The results: 5-10x project runtime improvements

This has been the most fundamental performance change we’ve ever made, on par with our graph execution engine from Hex 2.0. We’ve seen improvements to project runtimes in the ballpark of 5-10x speedups, fluctuating based on project complexity and data size. Some of the internal projects we use every day have gone from 30+ second runtimes to just a handful of seconds!

Across three test projects, we saw average runtimes go from:

• Project 1 (specific performance test) runtime: 12s → 1s

• Project 2 runtime (an important internal project): 15-20s → 3-5s

• Project 3 runtime (a critical customer workload): >2min → <30s

It's important to note that these benefits are most pronounced in projects that primarily use SQL and no-code cells. Projects that include a lot of Python references will see less dramatic improvements, as LazyDFs still need to be converted to real dataframes for Python operations (for now 😈).

Again, we’ve been incredibly careful to make these improvements while maintaining the seamless interoperability between modalities that makes Hex so powerful. Whether you’re writing SQL queries, building charts, or scripting in Python, everything still just works together without you having to think about the underlying data handling — it’s all just a lot faster now!

Postscript: Moving Beyond Python

These performance gains are a really nice immediate benefit of our new architecture, but we’re even more excited by the future possibilities it unlocks.

By moving most of our data processing out of the Python kernel and into our backend data service (and into the land of DuckDB and Arrow), we're no longer constrained by the limitations of pandas formats or even the Python runtime.

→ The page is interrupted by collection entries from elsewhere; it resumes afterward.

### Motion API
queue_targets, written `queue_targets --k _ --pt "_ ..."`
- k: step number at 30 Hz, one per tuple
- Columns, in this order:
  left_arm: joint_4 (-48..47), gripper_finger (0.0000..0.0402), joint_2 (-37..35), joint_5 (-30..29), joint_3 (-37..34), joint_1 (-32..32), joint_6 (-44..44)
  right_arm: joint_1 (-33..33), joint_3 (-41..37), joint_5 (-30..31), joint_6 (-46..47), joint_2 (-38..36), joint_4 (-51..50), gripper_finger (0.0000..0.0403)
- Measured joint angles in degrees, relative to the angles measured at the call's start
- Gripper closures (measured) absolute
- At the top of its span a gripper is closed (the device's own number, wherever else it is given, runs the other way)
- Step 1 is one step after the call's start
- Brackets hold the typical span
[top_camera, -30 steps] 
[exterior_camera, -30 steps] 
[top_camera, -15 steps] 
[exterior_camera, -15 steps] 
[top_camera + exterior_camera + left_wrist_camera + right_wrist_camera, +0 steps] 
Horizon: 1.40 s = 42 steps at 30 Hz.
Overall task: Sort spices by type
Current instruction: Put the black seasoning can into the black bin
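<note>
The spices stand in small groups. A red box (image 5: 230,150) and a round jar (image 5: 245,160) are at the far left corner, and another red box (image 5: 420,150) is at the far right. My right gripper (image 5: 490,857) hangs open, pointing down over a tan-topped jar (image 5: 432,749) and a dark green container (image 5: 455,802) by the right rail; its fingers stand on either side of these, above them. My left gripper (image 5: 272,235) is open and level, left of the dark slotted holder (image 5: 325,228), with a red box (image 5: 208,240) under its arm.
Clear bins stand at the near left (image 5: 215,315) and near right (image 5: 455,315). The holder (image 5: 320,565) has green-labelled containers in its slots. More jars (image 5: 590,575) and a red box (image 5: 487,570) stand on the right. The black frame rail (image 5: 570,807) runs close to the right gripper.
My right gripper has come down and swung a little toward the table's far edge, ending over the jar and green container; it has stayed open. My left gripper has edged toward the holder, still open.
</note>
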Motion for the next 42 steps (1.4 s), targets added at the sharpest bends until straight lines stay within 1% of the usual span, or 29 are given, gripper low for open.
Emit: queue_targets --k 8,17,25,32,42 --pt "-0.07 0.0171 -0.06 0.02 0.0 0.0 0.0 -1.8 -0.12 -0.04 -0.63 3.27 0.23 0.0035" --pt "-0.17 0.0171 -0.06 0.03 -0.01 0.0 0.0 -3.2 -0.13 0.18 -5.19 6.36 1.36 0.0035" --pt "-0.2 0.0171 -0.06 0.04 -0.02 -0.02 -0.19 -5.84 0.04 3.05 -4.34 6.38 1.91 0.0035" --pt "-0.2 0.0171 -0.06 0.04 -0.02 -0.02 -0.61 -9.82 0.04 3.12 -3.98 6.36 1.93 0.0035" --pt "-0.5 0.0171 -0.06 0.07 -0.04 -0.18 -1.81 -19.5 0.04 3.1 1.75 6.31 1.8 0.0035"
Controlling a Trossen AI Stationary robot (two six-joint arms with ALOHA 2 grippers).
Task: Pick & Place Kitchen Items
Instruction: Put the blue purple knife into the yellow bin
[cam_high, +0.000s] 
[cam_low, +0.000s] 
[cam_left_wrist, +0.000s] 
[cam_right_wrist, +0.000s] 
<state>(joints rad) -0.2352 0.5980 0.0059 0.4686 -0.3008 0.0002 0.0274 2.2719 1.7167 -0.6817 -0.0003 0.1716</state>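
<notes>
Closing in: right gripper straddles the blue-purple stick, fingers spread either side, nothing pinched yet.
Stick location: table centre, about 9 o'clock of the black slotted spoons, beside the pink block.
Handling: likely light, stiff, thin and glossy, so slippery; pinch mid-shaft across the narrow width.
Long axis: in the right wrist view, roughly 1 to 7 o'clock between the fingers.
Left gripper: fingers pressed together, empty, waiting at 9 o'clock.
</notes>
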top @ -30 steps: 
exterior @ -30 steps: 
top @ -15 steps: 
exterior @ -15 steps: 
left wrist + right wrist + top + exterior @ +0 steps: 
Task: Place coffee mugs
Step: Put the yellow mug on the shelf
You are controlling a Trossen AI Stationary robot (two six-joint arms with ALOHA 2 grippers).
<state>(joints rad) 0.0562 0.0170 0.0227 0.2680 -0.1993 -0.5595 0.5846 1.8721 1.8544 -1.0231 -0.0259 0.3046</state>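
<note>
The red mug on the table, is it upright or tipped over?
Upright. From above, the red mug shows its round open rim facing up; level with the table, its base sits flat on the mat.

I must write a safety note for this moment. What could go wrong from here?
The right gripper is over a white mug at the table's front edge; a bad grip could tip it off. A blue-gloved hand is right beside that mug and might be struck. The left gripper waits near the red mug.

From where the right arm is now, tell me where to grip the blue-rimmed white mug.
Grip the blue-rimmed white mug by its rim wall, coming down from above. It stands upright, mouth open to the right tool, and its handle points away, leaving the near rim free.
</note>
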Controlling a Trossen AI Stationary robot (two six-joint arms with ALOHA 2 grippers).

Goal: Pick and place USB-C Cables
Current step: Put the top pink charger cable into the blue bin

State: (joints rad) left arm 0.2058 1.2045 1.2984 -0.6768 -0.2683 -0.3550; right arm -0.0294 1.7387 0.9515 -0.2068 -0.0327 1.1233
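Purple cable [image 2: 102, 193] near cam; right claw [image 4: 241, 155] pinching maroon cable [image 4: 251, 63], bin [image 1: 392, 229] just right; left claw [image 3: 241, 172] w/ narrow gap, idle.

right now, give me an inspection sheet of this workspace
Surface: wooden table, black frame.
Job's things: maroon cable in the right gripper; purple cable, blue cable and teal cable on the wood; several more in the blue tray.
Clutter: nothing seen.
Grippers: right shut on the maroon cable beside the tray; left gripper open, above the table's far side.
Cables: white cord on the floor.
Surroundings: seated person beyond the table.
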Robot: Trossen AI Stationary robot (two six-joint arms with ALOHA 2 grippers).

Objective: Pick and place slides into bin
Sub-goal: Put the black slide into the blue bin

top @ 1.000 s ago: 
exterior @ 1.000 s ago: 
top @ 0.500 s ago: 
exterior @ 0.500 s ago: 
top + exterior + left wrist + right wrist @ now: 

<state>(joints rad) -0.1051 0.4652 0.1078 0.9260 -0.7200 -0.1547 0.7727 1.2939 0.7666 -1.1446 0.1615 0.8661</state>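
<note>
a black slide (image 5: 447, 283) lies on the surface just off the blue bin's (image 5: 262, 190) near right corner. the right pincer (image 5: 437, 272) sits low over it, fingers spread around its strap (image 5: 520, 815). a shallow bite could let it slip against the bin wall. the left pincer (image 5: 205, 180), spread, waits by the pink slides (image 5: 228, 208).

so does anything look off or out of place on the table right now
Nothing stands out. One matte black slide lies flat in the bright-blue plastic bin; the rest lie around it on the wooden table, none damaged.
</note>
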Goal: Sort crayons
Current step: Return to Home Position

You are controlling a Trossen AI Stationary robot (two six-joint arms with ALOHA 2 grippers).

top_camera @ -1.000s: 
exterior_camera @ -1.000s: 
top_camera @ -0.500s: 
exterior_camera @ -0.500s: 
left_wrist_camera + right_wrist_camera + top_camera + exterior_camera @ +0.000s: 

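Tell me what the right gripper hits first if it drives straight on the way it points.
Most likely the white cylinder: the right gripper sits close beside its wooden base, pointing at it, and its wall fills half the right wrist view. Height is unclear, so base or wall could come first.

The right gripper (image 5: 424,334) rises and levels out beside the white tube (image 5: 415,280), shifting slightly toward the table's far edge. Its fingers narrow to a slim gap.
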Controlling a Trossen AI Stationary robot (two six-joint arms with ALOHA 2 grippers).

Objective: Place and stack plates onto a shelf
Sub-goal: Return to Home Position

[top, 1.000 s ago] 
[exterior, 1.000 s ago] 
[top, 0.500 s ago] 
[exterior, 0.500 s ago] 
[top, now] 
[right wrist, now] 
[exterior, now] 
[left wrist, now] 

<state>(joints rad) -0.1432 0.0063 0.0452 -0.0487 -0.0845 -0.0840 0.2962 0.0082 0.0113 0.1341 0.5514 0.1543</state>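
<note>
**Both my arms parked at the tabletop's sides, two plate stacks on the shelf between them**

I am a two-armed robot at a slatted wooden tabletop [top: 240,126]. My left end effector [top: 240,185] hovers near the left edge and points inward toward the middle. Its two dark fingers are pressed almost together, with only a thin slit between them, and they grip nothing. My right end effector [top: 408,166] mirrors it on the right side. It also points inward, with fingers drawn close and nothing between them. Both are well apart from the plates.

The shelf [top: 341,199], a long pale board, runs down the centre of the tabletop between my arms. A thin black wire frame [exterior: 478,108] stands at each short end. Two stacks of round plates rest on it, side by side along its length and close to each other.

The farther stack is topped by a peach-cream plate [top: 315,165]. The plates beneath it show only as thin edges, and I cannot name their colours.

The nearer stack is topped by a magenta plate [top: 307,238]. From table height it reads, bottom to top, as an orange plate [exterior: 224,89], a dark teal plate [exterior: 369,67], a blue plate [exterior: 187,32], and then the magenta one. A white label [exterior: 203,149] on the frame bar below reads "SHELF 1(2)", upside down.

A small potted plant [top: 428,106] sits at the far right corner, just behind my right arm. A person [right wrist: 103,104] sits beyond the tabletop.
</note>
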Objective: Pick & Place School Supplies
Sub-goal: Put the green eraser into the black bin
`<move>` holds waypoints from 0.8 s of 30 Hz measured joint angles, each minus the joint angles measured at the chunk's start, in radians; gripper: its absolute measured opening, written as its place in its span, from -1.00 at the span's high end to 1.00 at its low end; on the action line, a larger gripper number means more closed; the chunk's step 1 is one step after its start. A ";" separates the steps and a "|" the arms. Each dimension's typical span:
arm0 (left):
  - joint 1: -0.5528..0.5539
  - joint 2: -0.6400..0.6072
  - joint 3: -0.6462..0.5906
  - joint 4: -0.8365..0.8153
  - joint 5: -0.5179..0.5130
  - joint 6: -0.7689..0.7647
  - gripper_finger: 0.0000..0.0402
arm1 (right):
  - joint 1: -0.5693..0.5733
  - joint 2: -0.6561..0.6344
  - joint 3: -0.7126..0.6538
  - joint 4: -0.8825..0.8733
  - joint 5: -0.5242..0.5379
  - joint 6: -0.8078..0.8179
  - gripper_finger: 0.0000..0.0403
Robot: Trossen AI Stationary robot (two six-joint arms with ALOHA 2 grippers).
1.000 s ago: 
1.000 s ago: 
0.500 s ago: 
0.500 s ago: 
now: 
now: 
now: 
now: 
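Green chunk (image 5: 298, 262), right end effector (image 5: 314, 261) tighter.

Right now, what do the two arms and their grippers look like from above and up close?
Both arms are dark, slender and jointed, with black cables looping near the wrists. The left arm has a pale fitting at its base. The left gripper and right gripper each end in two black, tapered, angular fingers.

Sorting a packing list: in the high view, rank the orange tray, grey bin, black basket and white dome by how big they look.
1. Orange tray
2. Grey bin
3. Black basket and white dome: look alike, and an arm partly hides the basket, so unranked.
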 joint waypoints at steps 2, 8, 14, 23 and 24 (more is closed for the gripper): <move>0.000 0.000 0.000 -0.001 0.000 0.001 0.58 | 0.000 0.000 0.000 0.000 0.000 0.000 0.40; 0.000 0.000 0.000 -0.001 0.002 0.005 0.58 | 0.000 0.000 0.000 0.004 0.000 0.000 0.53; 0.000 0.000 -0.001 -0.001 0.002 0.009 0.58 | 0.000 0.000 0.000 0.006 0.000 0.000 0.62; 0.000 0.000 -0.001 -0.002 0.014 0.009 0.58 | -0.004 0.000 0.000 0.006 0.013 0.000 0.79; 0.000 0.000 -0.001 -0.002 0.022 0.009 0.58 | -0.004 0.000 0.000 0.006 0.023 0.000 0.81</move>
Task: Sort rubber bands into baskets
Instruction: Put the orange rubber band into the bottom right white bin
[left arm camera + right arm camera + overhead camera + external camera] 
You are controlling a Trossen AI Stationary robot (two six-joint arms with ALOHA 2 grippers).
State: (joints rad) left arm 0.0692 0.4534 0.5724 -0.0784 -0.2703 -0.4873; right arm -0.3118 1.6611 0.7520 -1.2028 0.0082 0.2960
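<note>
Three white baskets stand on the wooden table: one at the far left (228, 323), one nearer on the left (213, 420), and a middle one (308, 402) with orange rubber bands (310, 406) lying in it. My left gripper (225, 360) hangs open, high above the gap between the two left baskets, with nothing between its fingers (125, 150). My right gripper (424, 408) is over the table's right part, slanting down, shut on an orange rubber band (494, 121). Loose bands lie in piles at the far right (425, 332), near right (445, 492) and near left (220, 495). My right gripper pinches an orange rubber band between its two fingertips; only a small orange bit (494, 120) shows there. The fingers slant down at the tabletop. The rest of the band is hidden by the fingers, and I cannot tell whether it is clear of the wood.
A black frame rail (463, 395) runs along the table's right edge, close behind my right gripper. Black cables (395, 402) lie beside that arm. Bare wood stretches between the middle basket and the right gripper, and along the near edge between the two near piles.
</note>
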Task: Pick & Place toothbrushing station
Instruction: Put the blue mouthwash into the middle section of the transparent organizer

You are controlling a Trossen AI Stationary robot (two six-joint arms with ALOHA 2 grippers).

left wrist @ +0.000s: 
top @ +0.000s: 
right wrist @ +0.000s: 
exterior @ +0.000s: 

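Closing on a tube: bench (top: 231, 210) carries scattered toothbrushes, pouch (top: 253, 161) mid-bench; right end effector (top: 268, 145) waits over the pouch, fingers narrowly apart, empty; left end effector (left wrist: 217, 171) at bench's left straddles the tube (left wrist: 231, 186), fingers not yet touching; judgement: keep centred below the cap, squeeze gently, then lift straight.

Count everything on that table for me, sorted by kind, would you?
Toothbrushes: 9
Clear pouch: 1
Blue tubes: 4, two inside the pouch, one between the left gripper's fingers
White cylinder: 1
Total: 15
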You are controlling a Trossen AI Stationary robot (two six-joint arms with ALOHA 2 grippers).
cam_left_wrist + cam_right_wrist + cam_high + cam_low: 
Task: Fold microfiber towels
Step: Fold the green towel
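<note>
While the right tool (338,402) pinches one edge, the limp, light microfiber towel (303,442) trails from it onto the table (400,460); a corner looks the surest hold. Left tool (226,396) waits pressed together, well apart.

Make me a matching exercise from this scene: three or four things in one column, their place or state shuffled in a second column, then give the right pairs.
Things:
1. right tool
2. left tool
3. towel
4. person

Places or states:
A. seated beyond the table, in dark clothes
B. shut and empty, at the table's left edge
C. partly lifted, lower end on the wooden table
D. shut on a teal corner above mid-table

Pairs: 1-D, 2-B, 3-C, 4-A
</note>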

This opens up a world of possibilities for faster, more efficient data processing.

This also lays the foundation for the future. To make lazy loading work, we had to convert the backends of all our no-code cells from Python to SQL so they could issue DuckDB queries. All our cells now have their operations written in HexQL, an internal DSL that we can translate to DuckDB and other SQL dialects at runtime using sqlglot. This allows us to represent complex operations in a way that can be efficiently executed by our system, even skipping DuckDB entirely and pushing operations down into customer warehouses where appropriate.

We're excited for what's next – and can't wait to see what you do (and how fast you do it!) with Hex.